[Data Boundary: Start]

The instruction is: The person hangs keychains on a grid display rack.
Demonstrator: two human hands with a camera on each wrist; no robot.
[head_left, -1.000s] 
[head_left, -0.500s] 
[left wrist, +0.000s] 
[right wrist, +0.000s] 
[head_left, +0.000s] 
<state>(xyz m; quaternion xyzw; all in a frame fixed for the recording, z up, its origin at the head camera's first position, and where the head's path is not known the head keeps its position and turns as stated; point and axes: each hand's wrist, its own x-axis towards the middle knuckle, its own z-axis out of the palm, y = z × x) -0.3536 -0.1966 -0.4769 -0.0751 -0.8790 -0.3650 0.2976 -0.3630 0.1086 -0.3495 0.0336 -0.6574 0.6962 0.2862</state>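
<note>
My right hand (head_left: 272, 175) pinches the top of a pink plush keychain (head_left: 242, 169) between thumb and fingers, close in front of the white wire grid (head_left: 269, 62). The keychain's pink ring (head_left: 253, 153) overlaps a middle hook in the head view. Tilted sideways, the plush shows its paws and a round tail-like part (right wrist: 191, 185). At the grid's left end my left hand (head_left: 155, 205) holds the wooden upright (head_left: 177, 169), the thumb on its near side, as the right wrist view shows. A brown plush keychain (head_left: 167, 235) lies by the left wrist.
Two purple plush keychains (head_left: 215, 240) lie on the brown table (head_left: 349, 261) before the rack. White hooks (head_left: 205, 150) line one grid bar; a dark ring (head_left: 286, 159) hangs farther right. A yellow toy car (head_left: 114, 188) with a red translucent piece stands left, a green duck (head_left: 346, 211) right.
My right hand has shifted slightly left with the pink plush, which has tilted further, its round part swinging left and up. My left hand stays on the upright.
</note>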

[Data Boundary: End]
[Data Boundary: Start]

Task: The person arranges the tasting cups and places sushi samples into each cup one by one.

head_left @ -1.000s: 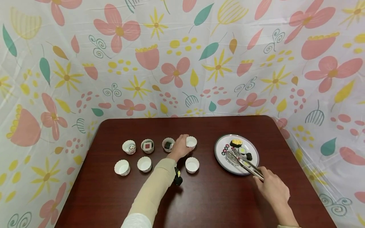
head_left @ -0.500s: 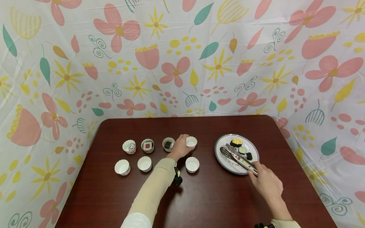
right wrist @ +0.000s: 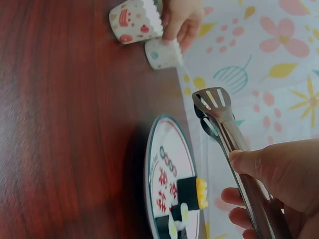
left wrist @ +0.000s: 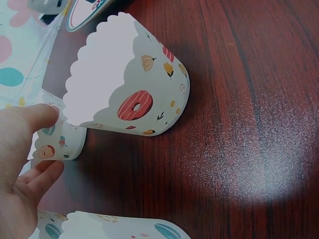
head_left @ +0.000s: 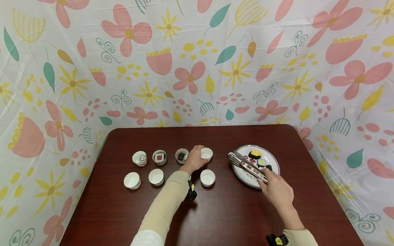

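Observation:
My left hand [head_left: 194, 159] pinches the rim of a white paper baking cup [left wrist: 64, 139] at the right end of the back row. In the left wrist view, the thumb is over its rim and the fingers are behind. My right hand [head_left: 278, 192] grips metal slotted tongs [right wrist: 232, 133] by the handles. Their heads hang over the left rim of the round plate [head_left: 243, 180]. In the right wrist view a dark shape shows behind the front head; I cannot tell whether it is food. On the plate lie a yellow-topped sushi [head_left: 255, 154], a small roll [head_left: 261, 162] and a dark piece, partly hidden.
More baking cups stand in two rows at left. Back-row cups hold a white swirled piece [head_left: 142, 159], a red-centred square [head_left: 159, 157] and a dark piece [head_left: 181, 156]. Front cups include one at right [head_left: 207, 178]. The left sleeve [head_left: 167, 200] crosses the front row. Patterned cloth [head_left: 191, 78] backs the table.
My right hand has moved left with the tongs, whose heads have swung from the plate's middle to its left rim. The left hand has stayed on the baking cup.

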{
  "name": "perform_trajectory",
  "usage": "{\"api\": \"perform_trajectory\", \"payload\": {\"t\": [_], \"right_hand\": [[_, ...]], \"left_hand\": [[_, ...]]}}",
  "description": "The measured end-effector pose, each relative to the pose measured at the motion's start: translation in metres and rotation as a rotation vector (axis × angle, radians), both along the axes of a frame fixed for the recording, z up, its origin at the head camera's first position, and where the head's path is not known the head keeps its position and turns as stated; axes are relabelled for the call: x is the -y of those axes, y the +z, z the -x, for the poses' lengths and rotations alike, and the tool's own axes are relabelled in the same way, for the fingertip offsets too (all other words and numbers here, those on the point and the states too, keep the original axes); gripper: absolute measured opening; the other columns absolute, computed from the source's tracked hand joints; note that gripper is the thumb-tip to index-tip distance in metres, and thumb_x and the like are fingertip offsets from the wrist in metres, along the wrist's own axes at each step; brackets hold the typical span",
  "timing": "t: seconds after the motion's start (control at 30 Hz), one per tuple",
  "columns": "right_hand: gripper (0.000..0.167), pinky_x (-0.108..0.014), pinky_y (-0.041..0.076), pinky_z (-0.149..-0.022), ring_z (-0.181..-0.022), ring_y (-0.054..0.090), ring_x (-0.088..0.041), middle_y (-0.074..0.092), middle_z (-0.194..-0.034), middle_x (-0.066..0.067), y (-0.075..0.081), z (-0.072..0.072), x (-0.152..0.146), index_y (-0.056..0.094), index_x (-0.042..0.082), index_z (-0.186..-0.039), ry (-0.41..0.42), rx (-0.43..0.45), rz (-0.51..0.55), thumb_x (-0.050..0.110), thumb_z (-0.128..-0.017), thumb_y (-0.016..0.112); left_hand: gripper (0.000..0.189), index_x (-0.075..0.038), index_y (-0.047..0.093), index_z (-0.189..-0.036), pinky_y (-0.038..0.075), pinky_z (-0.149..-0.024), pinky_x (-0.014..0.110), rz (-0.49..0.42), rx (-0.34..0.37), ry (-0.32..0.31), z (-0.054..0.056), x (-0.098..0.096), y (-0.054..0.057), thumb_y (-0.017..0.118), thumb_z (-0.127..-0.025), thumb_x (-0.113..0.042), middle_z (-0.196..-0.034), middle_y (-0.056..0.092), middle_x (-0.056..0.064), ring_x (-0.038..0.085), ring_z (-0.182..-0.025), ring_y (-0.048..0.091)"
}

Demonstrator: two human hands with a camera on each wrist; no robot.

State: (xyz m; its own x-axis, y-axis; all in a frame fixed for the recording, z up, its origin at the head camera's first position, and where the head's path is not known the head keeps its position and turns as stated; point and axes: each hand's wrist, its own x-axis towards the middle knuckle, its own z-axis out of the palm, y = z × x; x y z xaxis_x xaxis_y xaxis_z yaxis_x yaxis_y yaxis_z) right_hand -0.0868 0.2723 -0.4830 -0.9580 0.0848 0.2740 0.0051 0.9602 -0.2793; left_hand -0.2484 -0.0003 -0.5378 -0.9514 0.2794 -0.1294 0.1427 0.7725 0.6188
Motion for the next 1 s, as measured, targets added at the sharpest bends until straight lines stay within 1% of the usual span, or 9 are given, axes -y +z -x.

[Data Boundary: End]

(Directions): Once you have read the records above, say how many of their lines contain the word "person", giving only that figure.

(Exercise answer): 2